ACTIVITY :: Only the lines from the beginning of the material below through the line with "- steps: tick" should be retyped exactly, and pictures are to be skipped.
= = = = =
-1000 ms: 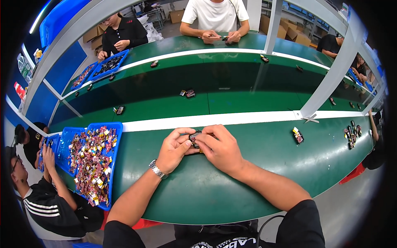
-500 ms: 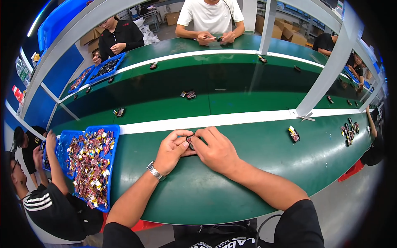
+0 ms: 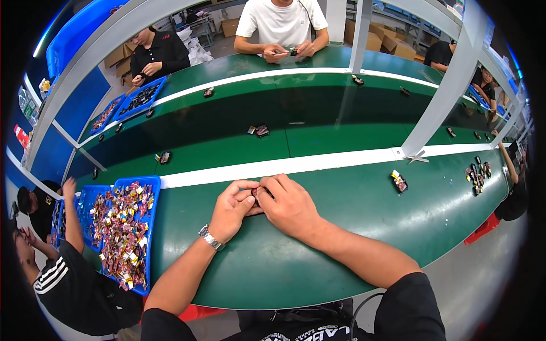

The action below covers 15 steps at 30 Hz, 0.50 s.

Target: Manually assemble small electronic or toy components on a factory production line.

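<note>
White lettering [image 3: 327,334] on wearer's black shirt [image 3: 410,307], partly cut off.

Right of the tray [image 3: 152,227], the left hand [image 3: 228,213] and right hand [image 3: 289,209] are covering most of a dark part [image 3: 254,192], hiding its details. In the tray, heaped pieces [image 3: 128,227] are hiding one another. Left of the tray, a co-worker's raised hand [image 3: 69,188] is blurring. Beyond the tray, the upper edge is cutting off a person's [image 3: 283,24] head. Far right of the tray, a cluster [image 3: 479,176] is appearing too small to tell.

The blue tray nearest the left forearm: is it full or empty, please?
Well filled: small red, white and yellow parts lie heaped across the blue tray.
</note>
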Available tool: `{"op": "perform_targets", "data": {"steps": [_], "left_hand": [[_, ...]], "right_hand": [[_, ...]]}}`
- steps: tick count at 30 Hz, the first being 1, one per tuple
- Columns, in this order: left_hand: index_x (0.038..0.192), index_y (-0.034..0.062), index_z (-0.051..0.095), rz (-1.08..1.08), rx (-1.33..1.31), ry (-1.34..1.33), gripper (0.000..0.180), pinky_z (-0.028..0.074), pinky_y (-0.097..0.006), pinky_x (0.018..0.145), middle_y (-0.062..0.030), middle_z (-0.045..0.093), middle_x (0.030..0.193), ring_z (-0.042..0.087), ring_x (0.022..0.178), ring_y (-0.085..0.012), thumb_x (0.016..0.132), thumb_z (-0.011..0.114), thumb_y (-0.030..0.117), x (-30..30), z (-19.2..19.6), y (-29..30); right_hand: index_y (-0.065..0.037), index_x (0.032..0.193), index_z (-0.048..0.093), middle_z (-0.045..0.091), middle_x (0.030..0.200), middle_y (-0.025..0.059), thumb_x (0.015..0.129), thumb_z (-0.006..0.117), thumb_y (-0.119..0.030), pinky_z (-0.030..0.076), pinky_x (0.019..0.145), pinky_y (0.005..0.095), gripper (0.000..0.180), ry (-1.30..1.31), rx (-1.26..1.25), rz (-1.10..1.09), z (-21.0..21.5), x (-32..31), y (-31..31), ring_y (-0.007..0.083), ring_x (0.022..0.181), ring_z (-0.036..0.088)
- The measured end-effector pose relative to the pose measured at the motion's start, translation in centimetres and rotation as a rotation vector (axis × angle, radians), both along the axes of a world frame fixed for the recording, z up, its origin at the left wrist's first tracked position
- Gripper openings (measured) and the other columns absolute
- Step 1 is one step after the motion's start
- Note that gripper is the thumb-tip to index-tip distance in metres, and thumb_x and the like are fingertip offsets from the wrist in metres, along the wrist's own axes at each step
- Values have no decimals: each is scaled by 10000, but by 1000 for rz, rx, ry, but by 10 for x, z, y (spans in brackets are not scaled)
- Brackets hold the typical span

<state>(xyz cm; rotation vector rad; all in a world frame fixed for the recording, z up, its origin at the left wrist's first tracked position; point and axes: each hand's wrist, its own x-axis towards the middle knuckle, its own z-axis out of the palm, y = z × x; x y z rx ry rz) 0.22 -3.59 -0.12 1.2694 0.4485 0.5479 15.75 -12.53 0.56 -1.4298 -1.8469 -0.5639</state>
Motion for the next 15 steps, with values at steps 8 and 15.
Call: {"op": "perform_targets", "data": {"steps": [8, 15], "left_hand": [[1374, 35, 389, 24, -58, -39, 380, 509, -399, 996, -172, 538, 1326, 578, 1182, -242, 1004, 472, 64, -4, -1, 4], [1449, 42, 306, -28, -73, -102, 552, 455, -486, 1038, -224, 363, 1493, 463, 1317, -344, 978, 557, 181, 1, 3, 7]], "right_hand": [[-2, 953, 660, 623, 1089, 109, 754, 726, -86, 555, 768, 342, 227, 192, -86, 32, 2, -7, 5, 266, 958, 622], [-6, 949, 667, 647, 1089, 158, 740, 724, -83, 506, 875, 425, 230, 309, -118, -331, -9, 133, 76, 350, 1005, 614]]}}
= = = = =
RESULT OF THE TASK ::
-1000 ms: 
-500 ms: 
+0 ms: 

The action below covers 15 steps at 30 Hz, 0.50 s.

Target: Manually assemble small electronic or toy components on a factory production line.

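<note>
White lettering [image 3: 327,334] on wearer's black shirt [image 3: 410,307], partly cut off.

Right of the tray [image 3: 152,227], the left hand [image 3: 228,213] and right hand [image 3: 289,209] are covering most of a dark part [image 3: 254,192], hiding its details. In the tray, heaped pieces [image 3: 128,227] are hiding one another. Left of the tray, a co-worker's raised hand [image 3: 69,188] is blurring. Beyond the tray, the upper edge is cutting off a person's [image 3: 283,24] head. Far right of the tray, a cluster [image 3: 479,176] is appearing too small to tell.

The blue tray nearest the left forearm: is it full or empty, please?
Well filled: small red, white and yellow parts lie heaped across the blue tray.
</note>
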Available tool: `{"op": "perform_targets", "data": {"steps": [_], "left_hand": [[_, ...]], "right_hand": [[_, ...]]}}`
- steps: tick count at 30 Hz, the first being 1, one per tuple

Output is complete for this exercise.